L'embrione di dibattito sul futuro del Senato della Repubblica concepito in queste ore grazie alle dichiarazioni del Presidente Pietro Grasso – era ora! – continua a far l'economia della legalità costituzionale e quindi della democrazia e della cosiddetta rappresentatività. Dà molto da pensare leggere i richiami all'ordine della neo-nominata vice-segretaria del PD Serracchiani che intima di tacere a Grasso perché eletto nelle liste del Partito democratico.
A parte, con un ulteriore conferma della peculiarità italiana, settimana prossima ci troveremo di fronte a una proposta di legge costituzionale proposta dal Consiglio dei Ministri, composto come si sa di tutto un po', e non davanti all'iniziativa di una parte politica che ha vinto le elezioni con una chiara piattaforma riformatrice relativa all'impianto costituzionale – se dovessimo stare al programma elettorale del PD del 2013 si rintraccerebbe l'evocazione di un senato federale bloccato dalle diatribe interne al centrodestra – quanto proposta è una riforma tanto quanto è una riforma quella relativa alle province, cioè l'aggirare furbescamente un problema con delle chiacchiere ben pronunciate.
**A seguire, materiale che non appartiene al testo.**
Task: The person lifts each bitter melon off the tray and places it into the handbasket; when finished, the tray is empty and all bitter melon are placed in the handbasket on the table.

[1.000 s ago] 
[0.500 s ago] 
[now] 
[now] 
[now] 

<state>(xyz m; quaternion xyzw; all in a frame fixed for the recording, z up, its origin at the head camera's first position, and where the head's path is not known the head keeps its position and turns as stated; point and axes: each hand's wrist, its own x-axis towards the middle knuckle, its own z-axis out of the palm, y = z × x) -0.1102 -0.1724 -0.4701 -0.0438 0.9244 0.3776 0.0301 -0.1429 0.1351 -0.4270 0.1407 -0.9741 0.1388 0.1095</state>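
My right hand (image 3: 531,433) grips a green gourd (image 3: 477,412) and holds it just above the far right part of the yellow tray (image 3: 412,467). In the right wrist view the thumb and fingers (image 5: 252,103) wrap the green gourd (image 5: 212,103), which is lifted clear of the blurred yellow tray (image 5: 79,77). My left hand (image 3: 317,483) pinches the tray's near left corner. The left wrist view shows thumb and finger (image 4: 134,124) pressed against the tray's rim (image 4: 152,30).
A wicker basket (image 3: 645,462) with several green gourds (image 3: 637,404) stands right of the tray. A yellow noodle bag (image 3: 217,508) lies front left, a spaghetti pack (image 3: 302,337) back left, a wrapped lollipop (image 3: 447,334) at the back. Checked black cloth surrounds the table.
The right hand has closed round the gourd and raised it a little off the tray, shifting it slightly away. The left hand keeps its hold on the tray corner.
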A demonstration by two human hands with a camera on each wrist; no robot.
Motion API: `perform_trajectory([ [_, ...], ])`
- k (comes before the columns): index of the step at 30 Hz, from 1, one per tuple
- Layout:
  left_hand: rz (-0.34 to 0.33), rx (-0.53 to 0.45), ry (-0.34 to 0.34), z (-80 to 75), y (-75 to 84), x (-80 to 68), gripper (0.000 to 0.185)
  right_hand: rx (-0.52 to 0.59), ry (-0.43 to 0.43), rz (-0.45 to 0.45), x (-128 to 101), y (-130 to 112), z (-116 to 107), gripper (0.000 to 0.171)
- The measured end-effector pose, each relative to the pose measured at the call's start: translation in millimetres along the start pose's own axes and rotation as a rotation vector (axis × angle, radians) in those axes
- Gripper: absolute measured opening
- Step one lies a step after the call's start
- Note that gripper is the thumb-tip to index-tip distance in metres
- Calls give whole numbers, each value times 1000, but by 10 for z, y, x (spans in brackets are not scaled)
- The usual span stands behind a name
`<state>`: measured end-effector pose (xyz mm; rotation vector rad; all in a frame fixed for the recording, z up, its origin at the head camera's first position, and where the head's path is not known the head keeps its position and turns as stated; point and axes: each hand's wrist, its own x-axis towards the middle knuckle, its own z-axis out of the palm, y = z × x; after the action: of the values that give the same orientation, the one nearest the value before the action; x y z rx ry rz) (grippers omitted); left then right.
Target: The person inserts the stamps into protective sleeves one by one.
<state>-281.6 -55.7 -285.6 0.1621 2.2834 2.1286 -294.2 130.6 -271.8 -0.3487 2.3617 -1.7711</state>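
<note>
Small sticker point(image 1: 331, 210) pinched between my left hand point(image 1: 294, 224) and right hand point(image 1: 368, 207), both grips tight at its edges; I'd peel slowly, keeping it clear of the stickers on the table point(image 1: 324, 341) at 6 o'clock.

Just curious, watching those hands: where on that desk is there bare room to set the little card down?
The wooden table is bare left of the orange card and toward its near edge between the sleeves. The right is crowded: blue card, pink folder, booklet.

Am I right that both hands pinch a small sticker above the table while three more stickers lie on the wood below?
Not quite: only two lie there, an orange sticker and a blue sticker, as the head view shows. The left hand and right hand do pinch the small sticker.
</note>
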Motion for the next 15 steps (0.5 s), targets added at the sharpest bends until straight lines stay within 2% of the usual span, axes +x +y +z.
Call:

La proposta annunciata più volte dal Presidente Renzi parte da un presupposto caro all'antipolitica, il Senato costa troppo, e si sviluppa facendo l'occhiolino a un modello più da Repubblica democratica tedesca piuttosto che un modello dove possano essere rappresentante in modo equo le regioni italiane, con magari cinque eletti per regione.
Siccome nei giorni scorsi è stata anche ventilata la possibilità di arrivare a prevedere una sorta di 'premierato forte' che conceda al capo del governo, che oggi si badi bene non è un 'premier', la possibilità di sostituire ministri a proprio piacimento, non si capisce perché questo benedetto Consiglio dei Ministri non prepari una riforma strutturale del Titolo III della Costituzione prevedendo un'evoluzione verso una Repubblica federale, in una prospettiva federalista europea, nonché l'elezione diretta del capo dello Stato che sia anche capo del governo legittimato direttamente dal voto popolare in modo slegato dall'elezione dei parlamentari.
Solo con questo tipo di riforme chiare si può tentare di recuperare un minimo di rispetto della legalità costituzionale dando finalmente al Senato la possibilità di una vera rappresentanza regionale e ai cittadini la possibilità di eleggere direttamente i propri rappresentanti.
Capisco che le elezioni ormai siano solo uno spreco di danaro pubblico, ma con riforme radicali potrebbero esser soldi investiti bene.